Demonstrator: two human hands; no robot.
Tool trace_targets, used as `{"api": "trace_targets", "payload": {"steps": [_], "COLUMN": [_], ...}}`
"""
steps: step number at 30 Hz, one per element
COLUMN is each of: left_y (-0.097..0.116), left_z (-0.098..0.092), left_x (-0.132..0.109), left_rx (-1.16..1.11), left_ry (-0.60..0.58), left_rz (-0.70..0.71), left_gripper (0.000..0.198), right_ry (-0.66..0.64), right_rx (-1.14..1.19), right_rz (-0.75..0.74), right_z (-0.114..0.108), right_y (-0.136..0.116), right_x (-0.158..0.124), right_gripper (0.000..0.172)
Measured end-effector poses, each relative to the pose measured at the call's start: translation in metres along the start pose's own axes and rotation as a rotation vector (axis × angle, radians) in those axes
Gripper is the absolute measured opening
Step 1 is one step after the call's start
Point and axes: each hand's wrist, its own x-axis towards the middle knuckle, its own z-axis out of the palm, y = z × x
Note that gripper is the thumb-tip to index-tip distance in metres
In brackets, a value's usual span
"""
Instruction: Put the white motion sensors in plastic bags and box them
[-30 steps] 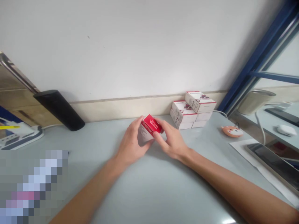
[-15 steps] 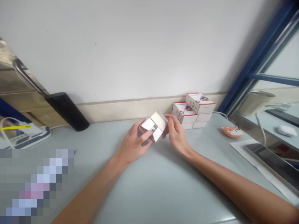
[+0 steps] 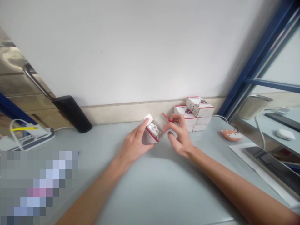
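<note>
My left hand (image 3: pixel 134 142) grips a small white box with red edging (image 3: pixel 152 132), which stands tilted on the pale grey desk (image 3: pixel 164 187). A thin, clear film with a red strip (image 3: pixel 162 122) sits at the box's upper right. My right hand (image 3: pixel 180 134) is next to the box, its fingertips at the film. Whether those fingers pinch the film is hard to tell. Part of the box is hidden behind my left fingers.
Several white boxes with red trim (image 3: pixel 193 114) are stacked against the wall. A black-gripped metal handle (image 3: pixel 71 114) lies behind on the left, beside a power strip (image 3: pixel 30 137). On the right are an orange fox-shaped toy (image 3: pixel 231 135) and a tablet (image 3: pixel 269 165) on white paper.
The box has turned in my left hand, showing another white side. My right hand has drawn slightly away from it, with the clear film now visible between them. The view has shifted slightly.
</note>
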Motion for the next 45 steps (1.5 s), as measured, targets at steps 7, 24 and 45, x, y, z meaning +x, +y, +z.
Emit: {"api": "trace_targets", "payload": {"steps": [7,24,45], "left_y": [-0.008,-0.013,-0.009], "left_z": [0.011,0.017,0.012], "left_x": [-0.004,-0.007,-0.004], "left_rx": [0.050,0.118,0.209], "left_ry": [0.050,0.014,-0.034], "left_rz": [0.094,0.198,0.182], "left_gripper": [0.098,0.092,0.083], "right_ry": [-0.179,-0.111,0.196], "right_rx": [0.146,-0.227,-0.993], "right_rz": [0.136,0.068,0.184], "right_z": [-0.004,0.017,-0.054], "right_y": [0.017,0.018,0.062], "right_x": [-0.002,-0.013,0.026], "right_gripper": [0.016,0.026,0.022]}}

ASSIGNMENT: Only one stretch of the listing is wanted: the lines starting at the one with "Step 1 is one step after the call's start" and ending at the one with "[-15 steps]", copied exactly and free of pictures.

REPLY TO THE TASK:
Step 1 is one step after the call's start
Point and axes: each hand's wrist, its own x-axis towards the middle knuckle, its own z-axis out of the palm, y = z × x
Note that gripper is the thumb-tip to index-tip distance in metres
In brackets, a value's usual span
"""
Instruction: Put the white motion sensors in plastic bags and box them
[-30 steps] 
[-15 steps] 

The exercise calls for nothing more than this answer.